Download or read book Mr. Blue written by Myles Connolly and published by . This book was released on 2016-03-01 with total page 246 pages. Available in PDF, EPUB and Kindle. Book excerpt: J. Blue is a mysterious man. Charming and carefree, he goes from rags to riches after the inheritance of an unexpected fortune, only to forgo money and power for the love of Lady Poverty. This life of service leads him to embrace fully his Christian faith-loving the unlovable, instructing the ignorant, and remembering that it is by grace that we are saved. In this new edition of Myles Connolly's 1928 novel, readers can again encounter the mystery of "Mr. Blue." The new Introduction by Stephen Mirarchi places the book in historical context and explains its literary structure, just as Mirarchi's exhaustive Notes reveal Connolly's sharp command of his craft. Readers will see more clearly than ever before-as the novel's narrator does-how "Blue made one believe almost anything is possible," especially a life of joyful self-giving. Check out our other books at www.clunymedia.com!

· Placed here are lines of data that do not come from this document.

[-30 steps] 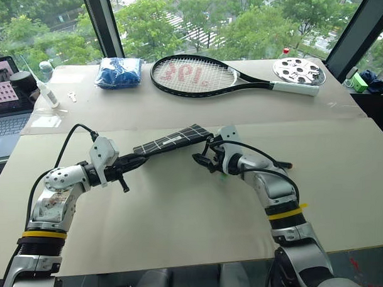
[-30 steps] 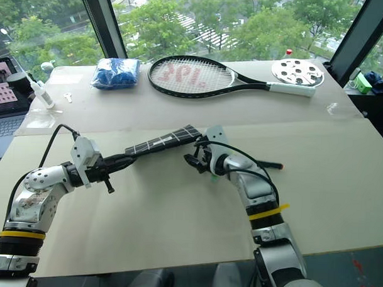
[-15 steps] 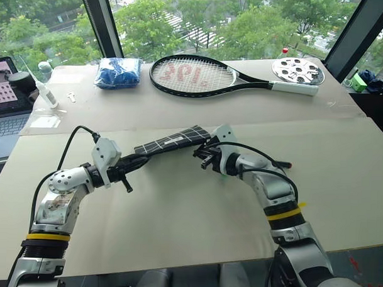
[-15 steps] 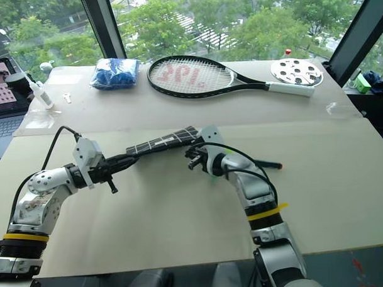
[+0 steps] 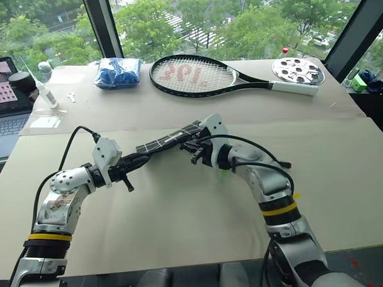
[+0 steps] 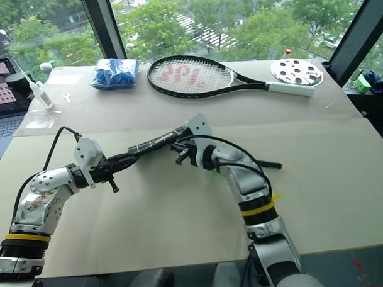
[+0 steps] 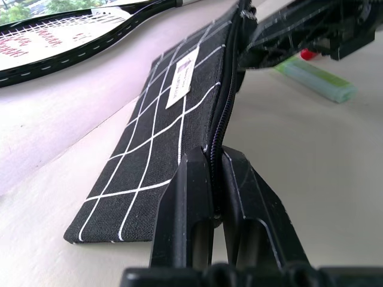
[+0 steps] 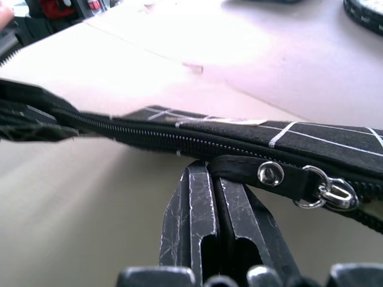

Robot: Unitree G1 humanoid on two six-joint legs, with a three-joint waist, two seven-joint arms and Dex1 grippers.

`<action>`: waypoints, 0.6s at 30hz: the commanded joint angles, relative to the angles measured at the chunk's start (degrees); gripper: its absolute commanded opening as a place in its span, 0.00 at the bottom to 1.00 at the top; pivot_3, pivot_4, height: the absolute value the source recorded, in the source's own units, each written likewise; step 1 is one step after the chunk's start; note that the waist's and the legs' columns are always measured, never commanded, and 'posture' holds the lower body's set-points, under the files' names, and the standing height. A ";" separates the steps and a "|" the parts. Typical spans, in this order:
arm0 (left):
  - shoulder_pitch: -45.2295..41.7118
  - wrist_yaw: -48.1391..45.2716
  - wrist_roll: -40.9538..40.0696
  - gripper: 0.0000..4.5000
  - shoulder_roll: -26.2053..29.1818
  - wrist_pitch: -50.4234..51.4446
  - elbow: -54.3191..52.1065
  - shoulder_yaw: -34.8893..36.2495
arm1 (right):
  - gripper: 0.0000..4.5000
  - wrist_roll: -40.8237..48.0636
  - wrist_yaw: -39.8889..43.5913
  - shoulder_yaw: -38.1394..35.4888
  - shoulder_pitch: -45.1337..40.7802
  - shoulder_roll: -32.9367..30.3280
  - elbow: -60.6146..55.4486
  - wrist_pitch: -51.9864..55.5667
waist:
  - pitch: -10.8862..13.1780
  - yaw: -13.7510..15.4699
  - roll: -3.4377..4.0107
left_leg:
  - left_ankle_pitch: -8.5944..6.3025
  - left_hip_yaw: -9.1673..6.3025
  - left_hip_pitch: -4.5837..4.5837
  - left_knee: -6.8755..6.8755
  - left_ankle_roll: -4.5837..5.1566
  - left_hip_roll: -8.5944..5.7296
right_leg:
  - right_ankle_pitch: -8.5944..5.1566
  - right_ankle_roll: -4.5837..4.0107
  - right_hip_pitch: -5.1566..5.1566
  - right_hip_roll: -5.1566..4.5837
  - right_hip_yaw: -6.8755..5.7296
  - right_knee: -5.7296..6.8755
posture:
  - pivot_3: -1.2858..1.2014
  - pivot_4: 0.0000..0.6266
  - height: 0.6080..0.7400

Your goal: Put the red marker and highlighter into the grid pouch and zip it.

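Above the table [image 5: 177, 206], the limp, light grid pouch [image 7: 161, 137] hangs between both arms, left gripper [image 7: 212, 179] clamped on its end seam, right gripper [image 8: 218, 197] pinching the zipper pull strap [image 8: 269, 176], the sensible handle.

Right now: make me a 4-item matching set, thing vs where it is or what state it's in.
1. left gripper
2. right gripper
3. highlighter
4. tennis racket

a. lying on the table beside the pouch
b. shut on the grid pouch edge
c. far side of the table, near the window
d. shut on the zipper pull strap

Pairs: 1-b, 2-d, 3-a, 4-c
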 commanded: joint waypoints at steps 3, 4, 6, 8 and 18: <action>-1.60 -0.29 -0.56 0.00 -0.13 -0.47 0.24 0.63 | 0.02 4.18 5.90 3.79 -1.50 1.32 -4.20 4.33 | 0.00 -0.04 0.00 | 0.00 0.00 -0.01 0.00 0.00 0.00 | 0.00 0.00 -0.01 0.00 0.00 0.00 | 0.52 0.24 1.00; -1.69 -0.35 -0.55 0.00 -0.15 -0.51 0.35 0.59 | 0.02 4.40 7.39 4.89 -1.52 1.00 -4.88 4.61 | 0.00 -0.08 0.00 | 0.00 0.00 -0.01 0.00 0.00 0.00 | 0.00 0.00 -0.01 0.00 0.00 0.00 | 0.52 0.24 1.00; -1.87 -0.47 -0.60 0.00 -0.20 -0.52 0.51 0.56 | 0.02 1.85 7.41 7.10 -1.97 0.55 -3.36 2.97 | 0.00 -0.17 0.00 | 0.00 0.00 0.00 0.00 0.00 0.00 | 0.00 0.00 -0.02 0.00 0.00 0.00 | 0.52 0.24 1.00; -1.98 -0.57 -0.63 0.00 -0.25 -0.61 0.70 0.59 | 0.02 -0.62 6.00 8.23 -2.71 0.65 -0.67 1.40 | 0.00 -0.18 0.00 | 0.00 0.00 0.00 0.00 0.00 0.00 | 0.00 0.00 -0.02 0.00 0.00 0.01 | 0.52 0.24 1.00; -1.94 -0.84 -0.62 0.00 -0.49 -0.70 0.77 0.52 | 0.02 3.91 10.47 7.45 -3.87 3.46 -1.49 3.89 | 0.00 -0.31 0.00 | -0.01 -0.03 -0.01 0.00 -0.03 0.00 | 0.02 -0.02 -0.10 0.00 0.00 0.02 | 0.52 0.24 1.00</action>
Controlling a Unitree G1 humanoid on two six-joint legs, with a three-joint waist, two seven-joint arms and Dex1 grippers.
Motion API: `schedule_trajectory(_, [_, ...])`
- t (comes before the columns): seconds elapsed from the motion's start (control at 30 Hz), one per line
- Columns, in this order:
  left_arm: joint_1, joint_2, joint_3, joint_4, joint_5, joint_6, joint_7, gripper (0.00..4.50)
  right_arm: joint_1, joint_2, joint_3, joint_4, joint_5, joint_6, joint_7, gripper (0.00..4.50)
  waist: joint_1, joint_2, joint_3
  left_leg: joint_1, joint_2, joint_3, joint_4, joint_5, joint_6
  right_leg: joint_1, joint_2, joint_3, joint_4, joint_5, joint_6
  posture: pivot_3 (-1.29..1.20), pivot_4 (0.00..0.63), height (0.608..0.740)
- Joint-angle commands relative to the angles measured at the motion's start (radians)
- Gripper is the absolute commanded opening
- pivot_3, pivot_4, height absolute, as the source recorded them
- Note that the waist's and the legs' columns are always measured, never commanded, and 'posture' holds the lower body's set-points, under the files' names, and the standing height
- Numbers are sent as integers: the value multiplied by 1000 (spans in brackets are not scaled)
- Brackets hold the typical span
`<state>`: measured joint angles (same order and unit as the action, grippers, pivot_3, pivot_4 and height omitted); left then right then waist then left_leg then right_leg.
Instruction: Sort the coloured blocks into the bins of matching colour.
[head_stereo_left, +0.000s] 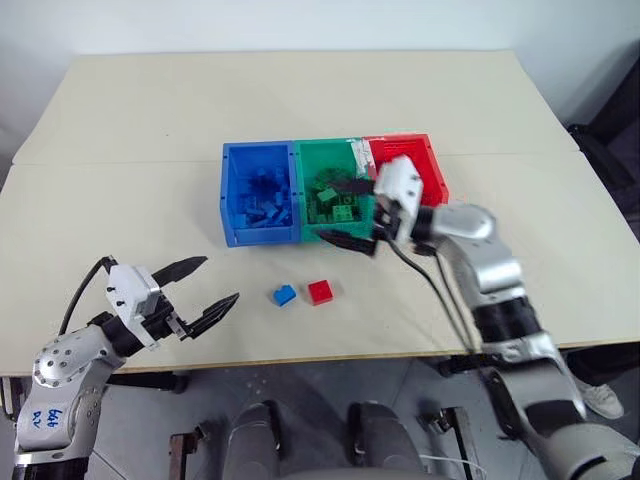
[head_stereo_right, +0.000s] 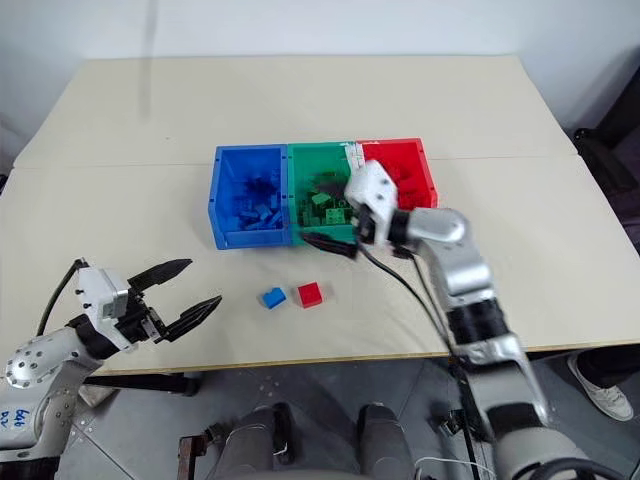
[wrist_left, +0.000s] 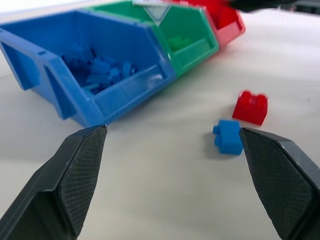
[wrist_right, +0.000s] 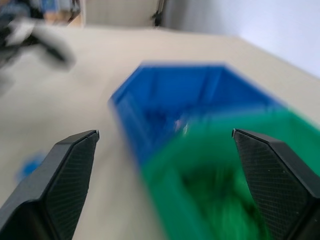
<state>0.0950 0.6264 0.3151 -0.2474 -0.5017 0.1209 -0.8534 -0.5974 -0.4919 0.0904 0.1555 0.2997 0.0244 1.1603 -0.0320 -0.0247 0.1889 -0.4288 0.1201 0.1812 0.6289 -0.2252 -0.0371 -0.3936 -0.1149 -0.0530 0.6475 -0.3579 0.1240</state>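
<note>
The bins stand joined in a row mid-table: a blue bin (head_stereo_left: 227, 190) with several blue blocks, a green bin (head_stereo_left: 306, 160) with green blocks, and a red bin (head_stereo_left: 436, 175) partly hidden behind my right wrist. Two of the coloured blocks lie loose on the table in front of them, a blue block (head_stereo_left: 284, 295) and a red block (head_stereo_left: 321, 291) side by side. My right gripper (head_stereo_left: 338, 212) hovers over the green bin's front part, pointing left, open and empty. My left gripper (head_stereo_left: 220, 279) is open and empty at the front left, facing the two blocks (wrist_left: 229, 136).
The cream table (head_stereo_left: 150, 120) runs wide behind and beside the bins. Its front edge lies just below the loose blocks. A dark chair-like object (head_stereo_left: 615, 150) stands off the table's right side.
</note>
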Motion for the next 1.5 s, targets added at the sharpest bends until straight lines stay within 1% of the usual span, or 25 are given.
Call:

Book Synopsis Third Sex, Third Gender by : Gilbert Herdt
Download or read book Third Sex, Third Gender written by Gilbert Herdt and published by Princeton University Press. This book was released on 2020-10-27 with total page 357 pages. Available in PDF, EPUB and Kindle. Book excerpt: Most modern discussions of the relationship of biological sex to gender presuppose that there are two genders, male and female, founded on the two biological sexes. But not all cultures share this essentialist assumption, and even Western societies have not always embraced it. Bringing together historical and anthropological studies, Third Sex, Third Gender challenges the usual emphasis on sexual dimorphism and reproduction, providing a unique perspective on the various forms of socialization of people who are neither “male” nor “female.” The existence of a third sex or gender enables us to understand how Byzantine palace eunuchs and Indian hijras met the criteria of special social roles that necessitated practices such as self-castration, and how intimate and forbidden desires were expressed among the Dutch Sodomites in the early modern period, the Sapphists of eighteenth-century England, or the so-called hermaphrodite-homosexuals of nineteenth-century Europe and America. By contextualizing these practices and by allowing these bodies, meanings, and desires to emerge, Third Sex, Third Gender provides a new way to think about sex and gender systems that is crucial to contemporary debates within the social sciences.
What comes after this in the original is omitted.